* **Try it**
Among the records below, find the lines that contain "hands" and copy each of them.

* **Provided material**
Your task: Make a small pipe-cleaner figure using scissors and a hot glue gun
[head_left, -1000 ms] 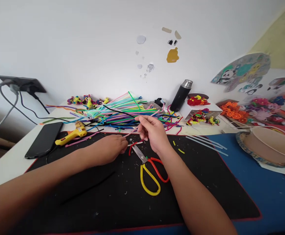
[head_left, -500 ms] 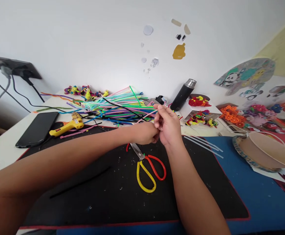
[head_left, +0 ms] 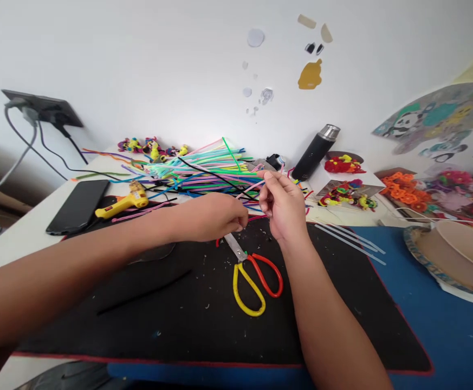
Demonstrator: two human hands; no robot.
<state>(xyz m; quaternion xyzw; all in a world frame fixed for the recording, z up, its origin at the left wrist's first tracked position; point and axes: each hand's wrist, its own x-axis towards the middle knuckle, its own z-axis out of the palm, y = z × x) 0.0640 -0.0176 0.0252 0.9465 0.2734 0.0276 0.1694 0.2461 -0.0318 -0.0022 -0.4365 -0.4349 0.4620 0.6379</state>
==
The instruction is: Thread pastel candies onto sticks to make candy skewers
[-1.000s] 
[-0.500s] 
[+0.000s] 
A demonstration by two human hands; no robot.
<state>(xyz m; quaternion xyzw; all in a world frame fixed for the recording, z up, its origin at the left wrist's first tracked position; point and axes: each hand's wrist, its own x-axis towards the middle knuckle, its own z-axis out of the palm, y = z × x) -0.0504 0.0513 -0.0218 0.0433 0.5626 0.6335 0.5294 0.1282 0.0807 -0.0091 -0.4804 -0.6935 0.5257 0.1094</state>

* **Answer space**
Demonstrator: two human hands; no robot.
A demonstration by two human hands; no robot.

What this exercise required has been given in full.